START Provided material

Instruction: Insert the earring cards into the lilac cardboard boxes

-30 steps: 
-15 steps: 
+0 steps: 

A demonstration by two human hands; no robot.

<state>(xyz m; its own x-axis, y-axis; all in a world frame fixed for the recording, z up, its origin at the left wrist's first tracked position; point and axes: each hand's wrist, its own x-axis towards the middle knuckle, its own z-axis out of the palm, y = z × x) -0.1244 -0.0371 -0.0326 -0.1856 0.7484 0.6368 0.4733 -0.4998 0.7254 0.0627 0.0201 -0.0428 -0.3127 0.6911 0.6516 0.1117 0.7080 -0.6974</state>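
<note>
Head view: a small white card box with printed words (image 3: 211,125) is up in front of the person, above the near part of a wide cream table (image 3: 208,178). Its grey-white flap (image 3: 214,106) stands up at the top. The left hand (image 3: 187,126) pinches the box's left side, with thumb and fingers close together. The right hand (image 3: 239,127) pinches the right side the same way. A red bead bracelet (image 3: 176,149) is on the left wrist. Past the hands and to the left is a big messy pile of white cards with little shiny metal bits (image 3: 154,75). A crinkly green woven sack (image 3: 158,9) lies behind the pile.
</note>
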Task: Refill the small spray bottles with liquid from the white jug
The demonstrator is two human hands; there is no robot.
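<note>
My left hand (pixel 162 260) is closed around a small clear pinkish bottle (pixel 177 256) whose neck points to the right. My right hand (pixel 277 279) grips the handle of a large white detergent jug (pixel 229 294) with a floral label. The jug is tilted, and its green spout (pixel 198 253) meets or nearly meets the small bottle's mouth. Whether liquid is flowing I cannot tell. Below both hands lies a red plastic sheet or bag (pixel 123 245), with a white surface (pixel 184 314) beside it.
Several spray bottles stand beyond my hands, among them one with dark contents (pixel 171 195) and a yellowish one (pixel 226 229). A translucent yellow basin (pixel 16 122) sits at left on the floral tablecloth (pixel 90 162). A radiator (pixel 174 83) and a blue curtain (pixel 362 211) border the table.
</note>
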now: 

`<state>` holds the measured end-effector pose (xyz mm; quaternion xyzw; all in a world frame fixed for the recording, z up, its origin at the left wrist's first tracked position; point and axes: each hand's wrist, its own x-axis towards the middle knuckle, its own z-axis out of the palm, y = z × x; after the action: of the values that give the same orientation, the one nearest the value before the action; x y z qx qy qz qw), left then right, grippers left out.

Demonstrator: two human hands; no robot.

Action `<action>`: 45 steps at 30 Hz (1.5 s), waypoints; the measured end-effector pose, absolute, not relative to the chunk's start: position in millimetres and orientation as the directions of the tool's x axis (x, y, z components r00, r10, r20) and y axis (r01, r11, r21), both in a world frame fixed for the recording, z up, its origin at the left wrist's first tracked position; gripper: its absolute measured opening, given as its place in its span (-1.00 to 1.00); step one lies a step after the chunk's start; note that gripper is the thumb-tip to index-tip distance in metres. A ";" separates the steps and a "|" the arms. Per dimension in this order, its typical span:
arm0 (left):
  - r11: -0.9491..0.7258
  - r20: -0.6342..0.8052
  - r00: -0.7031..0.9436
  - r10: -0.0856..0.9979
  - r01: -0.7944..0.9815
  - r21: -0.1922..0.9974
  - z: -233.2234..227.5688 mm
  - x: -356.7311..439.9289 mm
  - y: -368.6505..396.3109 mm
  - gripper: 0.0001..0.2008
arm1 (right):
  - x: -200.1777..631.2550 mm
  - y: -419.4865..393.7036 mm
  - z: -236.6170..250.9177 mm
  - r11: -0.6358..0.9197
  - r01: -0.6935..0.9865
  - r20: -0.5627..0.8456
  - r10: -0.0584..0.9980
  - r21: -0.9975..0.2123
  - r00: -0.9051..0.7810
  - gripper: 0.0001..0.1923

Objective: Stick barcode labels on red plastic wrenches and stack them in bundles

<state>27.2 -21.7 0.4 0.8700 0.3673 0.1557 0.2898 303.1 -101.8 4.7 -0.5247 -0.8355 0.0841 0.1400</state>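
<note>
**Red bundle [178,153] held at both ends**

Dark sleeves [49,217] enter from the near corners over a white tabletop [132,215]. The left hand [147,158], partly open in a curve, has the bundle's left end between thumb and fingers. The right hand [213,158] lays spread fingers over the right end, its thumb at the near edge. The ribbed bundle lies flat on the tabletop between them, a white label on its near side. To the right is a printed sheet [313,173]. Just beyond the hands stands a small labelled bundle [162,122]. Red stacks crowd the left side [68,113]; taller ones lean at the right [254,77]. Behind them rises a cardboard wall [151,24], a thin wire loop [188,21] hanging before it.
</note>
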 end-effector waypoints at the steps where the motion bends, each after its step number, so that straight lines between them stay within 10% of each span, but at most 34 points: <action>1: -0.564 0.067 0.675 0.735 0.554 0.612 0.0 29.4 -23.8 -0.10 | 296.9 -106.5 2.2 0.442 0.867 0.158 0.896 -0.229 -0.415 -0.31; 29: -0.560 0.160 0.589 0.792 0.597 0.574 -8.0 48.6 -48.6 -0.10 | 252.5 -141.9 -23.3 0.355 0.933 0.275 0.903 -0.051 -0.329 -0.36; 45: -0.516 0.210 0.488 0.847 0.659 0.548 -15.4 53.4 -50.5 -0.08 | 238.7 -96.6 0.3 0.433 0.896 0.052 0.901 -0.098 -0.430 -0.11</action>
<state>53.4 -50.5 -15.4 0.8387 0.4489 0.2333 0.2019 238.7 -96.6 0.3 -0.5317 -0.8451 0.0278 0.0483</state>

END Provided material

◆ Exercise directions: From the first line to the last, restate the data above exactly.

◆ Task answer:
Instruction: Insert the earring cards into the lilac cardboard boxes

-30 steps: 
-15 steps: 
+0 steps: 

A demonstration by two human hands; no robot.

<state>(xyz m; its own x-axis, y-axis; all in a world frame fixed for the recording, z up, its origin at the left wrist's first tracked position; point and axes: each hand's wrist, its own x-axis towards the middle knuckle, its own z-axis out of the palm, y = z × x) -0.1244 -0.0371 -0.0326 -0.1856 0.7484 0.6368 0.4733 -0.4998 0.7254 0.0627 0.0201 -0.0428 -0.3127 0.6911 0.6516 0.1117 0.7080 -0.6974</state>
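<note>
Head view: a small white card box with printed words (image 3: 211,125) is up in front of the person, above the near part of a wide cream table (image 3: 208,178). Its grey-white flap (image 3: 214,106) stands up at the top. The left hand (image 3: 187,126) pinches the box's left side, with thumb and fingers close together. The right hand (image 3: 239,127) pinches the right side the same way. A red bead bracelet (image 3: 176,149) is on the left wrist. Past the hands and to the left is a big messy pile of white cards with little shiny metal bits (image 3: 154,75). A crinkly green woven sack (image 3: 158,9) lies behind the pile.
</note>
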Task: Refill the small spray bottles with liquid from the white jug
The demonstrator is two human hands; there is no robot.
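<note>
My left hand (pixel 162 260) is closed around a small clear pinkish bottle (pixel 177 256) whose neck points to the right. My right hand (pixel 277 279) grips the handle of a large white detergent jug (pixel 229 294) with a floral label. The jug is tilted, and its green spout (pixel 198 253) meets or nearly meets the small bottle's mouth. Whether liquid is flowing I cannot tell. Below both hands lies a red plastic sheet or bag (pixel 123 245), with a white surface (pixel 184 314) beside it.
Several spray bottles stand beyond my hands, among them one with dark contents (pixel 171 195) and a yellowish one (pixel 226 229). A translucent yellow basin (pixel 16 122) sits at left on the floral tablecloth (pixel 90 162). A radiator (pixel 174 83) and a blue curtain (pixel 362 211) border the table.
</note>
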now: 

`<state>` holds the measured end-effector pose (xyz mm; quaternion xyzw; all in a world frame fixed for the recording, z up, its origin at the left wrist's first tracked position; point and axes: each hand's wrist, its own x-axis towards the middle knuckle, its own z-axis out of the palm, y = z × x; after the action: of the values that give the same orientation, the one nearest the value before the action; x y z qx qy qz qw), left then right, grippers left out.

Demonstrator: two human hands; no robot.

Action `<action>`: 45 steps at 30 Hz (1.5 s), waypoints; the measured end-effector pose, absolute, not relative to the chunk's start: position in millimetres and orientation as the directions of the tool's x axis (x, y, z components r00, r10, r20) and y axis (r01, r11, r21), both in a world frame fixed for the recording, z up, its origin at the left wrist's first tracked position; gripper: its absolute measured opening, given as its place in its span (-1.00 to 1.00); step one lies a step after the chunk's start; note that gripper is the thumb-tip to index-tip distance in metres. A ";" separates the steps and a "|" the arms. Per dimension in this order, its typical span:
arm0 (left):
  - r11: -0.9491..0.7258
  - r20: -0.6342..0.8052
  - r00: -0.7031..0.9436
  - r10: -0.0856..0.9979
  - r01: -0.7944..0.9815
  - r21: -0.1922..0.9974
  - z: -233.2234..227.5688 mm
  - x: -356.7311..439.9289 mm
  - y: -368.6505..396.3109 mm
  - gripper: 0.0001..0.2008
arm1 (right):
  - x: -200.1777..631.2550 mm
  - y: -419.4865..393.7036 mm
  - z: -236.6170..250.9177 mm
  - r11: -0.6358..0.9197
  - r01: -0.6935..0.9865
  - r20: -0.5627..0.8456
  - r10: -0.0584..0.9980
  - r21: -0.9975..0.2123
  - r00: -0.9051..0.7810
  - gripper: 0.0001..0.1923

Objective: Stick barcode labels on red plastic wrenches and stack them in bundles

<state>27.2 -21.7 0.4 0.8700 0.3673 0.1557 0.2898 303.1 -101.8 4.7 -0.5247 -0.8355 0.0841 0.1400</state>
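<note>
**Red bundle [178,153] held at both ends**

Dark sleeves [49,217] enter from the near corners over a white tabletop [132,215]. The left hand [147,158], partly open in a curve, has the bundle's left end between thumb and fingers. The right hand [213,158] lays spread fingers over the right end, its thumb at the near edge. The ribbed bundle lies flat on the tabletop between them, a white label on its near side. To the right is a printed sheet [313,173]. Just beyond the hands stands a small labelled bundle [162,122]. Red stacks crowd the left side [68,113]; taller ones lean at the right [254,77]. Behind them rises a cardboard wall [151,24], a thin wire loop [188,21] hanging before it.
</note>
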 end-effector waypoints at the steps where the motion bends, each after its step number, so that straight lines between them stay within 10% of each span, but at most 34 points: <action>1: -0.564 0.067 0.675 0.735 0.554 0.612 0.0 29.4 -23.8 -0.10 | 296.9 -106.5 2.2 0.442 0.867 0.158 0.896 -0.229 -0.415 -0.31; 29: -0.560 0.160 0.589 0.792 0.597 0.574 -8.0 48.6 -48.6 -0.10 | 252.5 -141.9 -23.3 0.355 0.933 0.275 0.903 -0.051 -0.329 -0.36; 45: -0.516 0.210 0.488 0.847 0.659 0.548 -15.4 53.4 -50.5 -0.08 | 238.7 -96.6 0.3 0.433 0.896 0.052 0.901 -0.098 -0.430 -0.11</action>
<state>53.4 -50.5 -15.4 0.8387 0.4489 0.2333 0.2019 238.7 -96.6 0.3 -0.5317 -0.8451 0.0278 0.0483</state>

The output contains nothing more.